However, if we assume that the government keeps its high public spending plans and only gradually reduces it to 10 percent of GDP, the results and the impacts (shown in red dashed lines) will be less favorable. In the long run, the economy might produce higher non-oil GDP and private investment because of the crowding-in effect from higher public capital accumulation. Although the public capital accrues more aggressively, the financing costs are not trivial and the national debt burden becomes significant. The economy will accumulate less saving in the stabilization fund. Also, with limited space for tax adjustment and low sovereign wealth fund, we show that the total public debt will increase to 80 percent of GDP in 2018 and stabilize at 65 percent in the long term, which is about 20 percentage points higher compared to the results with the fiscal consolidation. The appreciation of real exchange rate, however, will persist for a longer term in the high investment scenario than in the fiscal consolidation scenario. A Dutch disease (a decline in traded output) will last longer with the high investment government spending than otherwise. As most resource revenues are invested in external financial assets, the current account deficit will be more than 5 percent of GDP higher, comparing the aggressive investment to the fiscal consolidation.

B. Adverse Scenario: Negative Resource Shock

Turning to the adverse resource revenue scenario (right columns in Figures 13), we introduce a negative copper production shock by vastly delaying the OT-2 production, and we also introduce a copper price shock of the same size as observed during the 2009 global crisis. The resource revenues from copper will stay flat in the range of 20-25 percent out of the total government revenue.

With limited resource revenues, both projected paths of public investment deliver more challenges to the economy. Still, public capital has accumulated sizably under both paths. However, with relatively paltry resource revenues, the SWF will not have any savings in either of the adverse scenarios. The ratio of public debt to GDP increases by 10 percentage points to about 70 percent with fiscal consolidation (solid blue lines), reflecting higher levels of external non-concessional debt (rising for about 20 percent of GDP). Even worse, if the government keeps rapid spending plans (red dashed lines), the public debt path will be explosive. Moreover, aggressive investments would put pressure on real exchange rate.

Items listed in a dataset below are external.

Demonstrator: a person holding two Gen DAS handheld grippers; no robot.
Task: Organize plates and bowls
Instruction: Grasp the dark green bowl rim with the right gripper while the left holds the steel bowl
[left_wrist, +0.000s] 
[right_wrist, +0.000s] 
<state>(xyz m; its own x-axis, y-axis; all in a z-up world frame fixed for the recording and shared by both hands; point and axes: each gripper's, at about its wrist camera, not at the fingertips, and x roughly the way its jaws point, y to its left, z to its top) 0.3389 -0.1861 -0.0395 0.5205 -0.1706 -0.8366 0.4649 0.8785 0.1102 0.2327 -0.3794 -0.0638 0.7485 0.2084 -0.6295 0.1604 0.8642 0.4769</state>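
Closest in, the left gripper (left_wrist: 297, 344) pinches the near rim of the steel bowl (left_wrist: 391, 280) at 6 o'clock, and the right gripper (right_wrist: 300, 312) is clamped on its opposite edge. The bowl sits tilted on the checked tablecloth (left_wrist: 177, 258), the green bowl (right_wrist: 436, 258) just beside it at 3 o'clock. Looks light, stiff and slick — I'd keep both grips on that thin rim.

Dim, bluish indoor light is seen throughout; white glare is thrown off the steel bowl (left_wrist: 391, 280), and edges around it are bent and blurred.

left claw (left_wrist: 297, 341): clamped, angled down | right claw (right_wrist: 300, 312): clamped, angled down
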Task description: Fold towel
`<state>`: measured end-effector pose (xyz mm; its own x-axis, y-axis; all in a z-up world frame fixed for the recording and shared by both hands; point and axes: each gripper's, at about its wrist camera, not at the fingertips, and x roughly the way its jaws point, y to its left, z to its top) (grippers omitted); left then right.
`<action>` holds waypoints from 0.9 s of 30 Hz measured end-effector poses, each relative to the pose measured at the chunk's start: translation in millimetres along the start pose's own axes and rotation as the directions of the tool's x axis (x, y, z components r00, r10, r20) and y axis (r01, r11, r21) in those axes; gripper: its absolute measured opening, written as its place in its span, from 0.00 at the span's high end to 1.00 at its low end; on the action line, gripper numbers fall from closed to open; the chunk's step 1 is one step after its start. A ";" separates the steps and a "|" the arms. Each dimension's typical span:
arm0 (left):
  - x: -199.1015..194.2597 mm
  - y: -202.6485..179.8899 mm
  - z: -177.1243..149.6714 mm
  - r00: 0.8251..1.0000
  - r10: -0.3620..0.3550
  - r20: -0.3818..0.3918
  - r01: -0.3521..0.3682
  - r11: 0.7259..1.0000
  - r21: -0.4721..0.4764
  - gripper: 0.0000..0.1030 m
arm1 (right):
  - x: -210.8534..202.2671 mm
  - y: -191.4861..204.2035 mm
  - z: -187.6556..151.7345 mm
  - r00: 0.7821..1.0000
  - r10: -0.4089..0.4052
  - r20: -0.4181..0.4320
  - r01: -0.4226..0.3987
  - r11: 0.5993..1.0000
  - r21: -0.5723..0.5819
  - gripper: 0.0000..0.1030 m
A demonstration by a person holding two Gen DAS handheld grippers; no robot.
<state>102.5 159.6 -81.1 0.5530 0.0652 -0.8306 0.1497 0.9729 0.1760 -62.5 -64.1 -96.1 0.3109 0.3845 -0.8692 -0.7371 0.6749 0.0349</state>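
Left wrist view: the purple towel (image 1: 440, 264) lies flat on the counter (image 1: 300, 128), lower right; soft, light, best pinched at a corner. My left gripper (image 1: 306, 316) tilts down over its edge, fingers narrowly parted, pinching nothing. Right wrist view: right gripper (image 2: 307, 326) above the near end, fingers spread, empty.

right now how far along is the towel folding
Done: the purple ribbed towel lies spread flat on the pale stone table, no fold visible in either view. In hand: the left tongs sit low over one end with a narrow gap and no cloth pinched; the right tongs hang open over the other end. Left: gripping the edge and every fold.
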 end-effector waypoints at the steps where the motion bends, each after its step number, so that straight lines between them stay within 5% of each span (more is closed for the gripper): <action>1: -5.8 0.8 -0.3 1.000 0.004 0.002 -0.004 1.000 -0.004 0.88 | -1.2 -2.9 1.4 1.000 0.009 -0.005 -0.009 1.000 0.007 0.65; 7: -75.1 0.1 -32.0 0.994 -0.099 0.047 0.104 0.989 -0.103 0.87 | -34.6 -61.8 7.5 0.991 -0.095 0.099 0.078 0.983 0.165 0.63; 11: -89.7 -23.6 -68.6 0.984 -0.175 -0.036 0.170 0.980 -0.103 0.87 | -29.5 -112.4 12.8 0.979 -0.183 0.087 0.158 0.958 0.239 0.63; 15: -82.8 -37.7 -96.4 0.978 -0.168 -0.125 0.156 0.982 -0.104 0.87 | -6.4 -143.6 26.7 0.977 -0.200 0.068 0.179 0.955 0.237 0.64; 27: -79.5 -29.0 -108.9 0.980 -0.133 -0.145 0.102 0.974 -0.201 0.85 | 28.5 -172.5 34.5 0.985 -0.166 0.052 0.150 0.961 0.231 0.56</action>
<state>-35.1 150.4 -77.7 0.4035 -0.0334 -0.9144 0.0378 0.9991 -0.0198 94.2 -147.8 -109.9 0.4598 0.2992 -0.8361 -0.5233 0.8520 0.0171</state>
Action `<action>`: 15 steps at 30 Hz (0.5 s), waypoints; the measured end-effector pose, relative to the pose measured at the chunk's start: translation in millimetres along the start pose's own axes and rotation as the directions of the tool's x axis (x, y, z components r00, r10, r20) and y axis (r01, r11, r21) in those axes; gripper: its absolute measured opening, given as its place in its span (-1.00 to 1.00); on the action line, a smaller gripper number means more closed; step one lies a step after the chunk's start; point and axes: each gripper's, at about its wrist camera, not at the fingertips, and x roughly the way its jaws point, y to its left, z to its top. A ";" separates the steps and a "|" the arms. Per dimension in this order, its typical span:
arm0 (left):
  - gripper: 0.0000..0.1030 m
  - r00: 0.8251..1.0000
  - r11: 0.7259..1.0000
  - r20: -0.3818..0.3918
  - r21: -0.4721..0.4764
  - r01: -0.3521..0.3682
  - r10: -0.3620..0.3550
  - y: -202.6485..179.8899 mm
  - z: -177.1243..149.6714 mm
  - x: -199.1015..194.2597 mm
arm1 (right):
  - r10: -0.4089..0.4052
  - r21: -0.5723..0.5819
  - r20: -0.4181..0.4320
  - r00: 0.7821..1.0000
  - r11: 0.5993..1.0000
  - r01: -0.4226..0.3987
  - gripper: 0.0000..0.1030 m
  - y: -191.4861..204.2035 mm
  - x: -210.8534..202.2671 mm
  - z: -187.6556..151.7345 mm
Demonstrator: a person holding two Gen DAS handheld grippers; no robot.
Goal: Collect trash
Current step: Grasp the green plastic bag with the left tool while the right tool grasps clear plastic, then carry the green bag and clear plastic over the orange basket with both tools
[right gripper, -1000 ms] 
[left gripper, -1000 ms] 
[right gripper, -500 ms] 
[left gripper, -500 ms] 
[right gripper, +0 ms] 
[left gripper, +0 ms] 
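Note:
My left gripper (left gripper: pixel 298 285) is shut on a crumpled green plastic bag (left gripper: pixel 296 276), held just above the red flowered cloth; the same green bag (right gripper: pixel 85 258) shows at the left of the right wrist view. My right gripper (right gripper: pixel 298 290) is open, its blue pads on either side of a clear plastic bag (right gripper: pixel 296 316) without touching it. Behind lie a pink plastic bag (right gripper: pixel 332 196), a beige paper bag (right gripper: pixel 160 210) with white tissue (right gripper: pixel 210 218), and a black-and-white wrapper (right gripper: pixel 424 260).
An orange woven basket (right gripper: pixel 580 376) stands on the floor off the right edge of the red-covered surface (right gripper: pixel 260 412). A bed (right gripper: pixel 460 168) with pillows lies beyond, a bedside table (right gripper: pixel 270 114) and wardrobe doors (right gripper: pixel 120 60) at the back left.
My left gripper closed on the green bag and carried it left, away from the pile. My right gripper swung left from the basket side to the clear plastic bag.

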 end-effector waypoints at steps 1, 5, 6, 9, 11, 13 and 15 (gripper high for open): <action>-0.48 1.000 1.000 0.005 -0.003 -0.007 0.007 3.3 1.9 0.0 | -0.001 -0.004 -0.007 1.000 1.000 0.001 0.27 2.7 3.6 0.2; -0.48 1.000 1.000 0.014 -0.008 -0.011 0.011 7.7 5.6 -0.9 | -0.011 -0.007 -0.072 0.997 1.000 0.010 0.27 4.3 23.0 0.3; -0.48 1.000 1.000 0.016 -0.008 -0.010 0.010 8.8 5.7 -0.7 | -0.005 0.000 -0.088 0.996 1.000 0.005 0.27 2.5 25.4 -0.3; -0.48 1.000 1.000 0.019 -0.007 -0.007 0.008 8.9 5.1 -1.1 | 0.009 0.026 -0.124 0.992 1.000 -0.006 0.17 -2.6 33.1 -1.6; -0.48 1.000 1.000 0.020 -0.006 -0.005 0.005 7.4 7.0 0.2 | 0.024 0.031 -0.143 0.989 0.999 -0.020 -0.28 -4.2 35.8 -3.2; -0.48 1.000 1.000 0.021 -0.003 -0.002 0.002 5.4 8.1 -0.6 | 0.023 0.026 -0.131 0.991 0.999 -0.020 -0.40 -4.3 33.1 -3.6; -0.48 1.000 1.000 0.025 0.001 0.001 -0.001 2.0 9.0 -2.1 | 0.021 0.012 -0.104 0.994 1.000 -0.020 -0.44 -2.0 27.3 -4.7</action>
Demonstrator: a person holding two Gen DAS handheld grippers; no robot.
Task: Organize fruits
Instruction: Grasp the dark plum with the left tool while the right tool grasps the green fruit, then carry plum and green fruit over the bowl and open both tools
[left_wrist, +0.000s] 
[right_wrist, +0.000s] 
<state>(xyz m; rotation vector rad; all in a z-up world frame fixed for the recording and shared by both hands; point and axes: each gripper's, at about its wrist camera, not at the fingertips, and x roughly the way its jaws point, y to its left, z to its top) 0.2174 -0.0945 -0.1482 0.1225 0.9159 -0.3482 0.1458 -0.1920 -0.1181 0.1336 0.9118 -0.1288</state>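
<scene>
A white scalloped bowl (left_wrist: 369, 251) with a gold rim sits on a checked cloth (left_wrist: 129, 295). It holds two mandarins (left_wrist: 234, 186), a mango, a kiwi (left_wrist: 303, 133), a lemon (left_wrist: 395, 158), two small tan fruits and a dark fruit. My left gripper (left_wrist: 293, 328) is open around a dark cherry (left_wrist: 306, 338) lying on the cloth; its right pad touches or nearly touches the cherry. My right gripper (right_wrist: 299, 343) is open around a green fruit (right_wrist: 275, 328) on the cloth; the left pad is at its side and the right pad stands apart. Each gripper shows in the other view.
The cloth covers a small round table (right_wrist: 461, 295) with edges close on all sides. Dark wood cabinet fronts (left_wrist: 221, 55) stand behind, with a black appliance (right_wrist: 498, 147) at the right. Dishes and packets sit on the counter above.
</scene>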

The exchange rate is currently overvalued by more than 10 percent and should be allowed to depreciate. As a result, current account deficit would widen—we estimate an additional 5 percent of GDP in current account deficit as compared to the baseline projection with fiscal consolidation path.

Under the aggressive investment path total, public debt sustainability is at high risk of distress and may require large fiscal adjustment. Even if OT-2 is implemented and substantially increases revenue, total public debt would remain significantly above the FSL limit. In case of any major adverse shock as simulated in the model, the public debt level will become unsustainable and the government would need to resort to undesirable increase in taxes or sharp spending cuts. High levels of external borrowing will also lead to an increase in country risk premium and higher cost of borrowing.

These flaws of aggressive investment call for fiscal consolidation. Although fiscal consolidation is contractionary in the short run, output losses would be limited over the medium term given the small fiscal multiplier. In the short run, the impact is driven by a contraction of aggregate demand as a result of lower government spending. Moreover, lower infrastructure investments tend to reduce medium-term growth and lead to slower growth of public capital. Nevertheless, fiscal consolidation would boost growth prospects over the medium and long run by lowering interest rates and spreads, putting debt on a sustainable trajectory, and ultimately enhance the sustainability of the economy. In addition, lower public expenditure would facilitate real exchange rate depreciation, which enhances external competitiveness and helps avoid the Dutch disease. Finally, fiscal consolidation in the near term would ease the constraints of absorptive capacity, give rise to investment efficiency in the near term and allow for capacity building over time.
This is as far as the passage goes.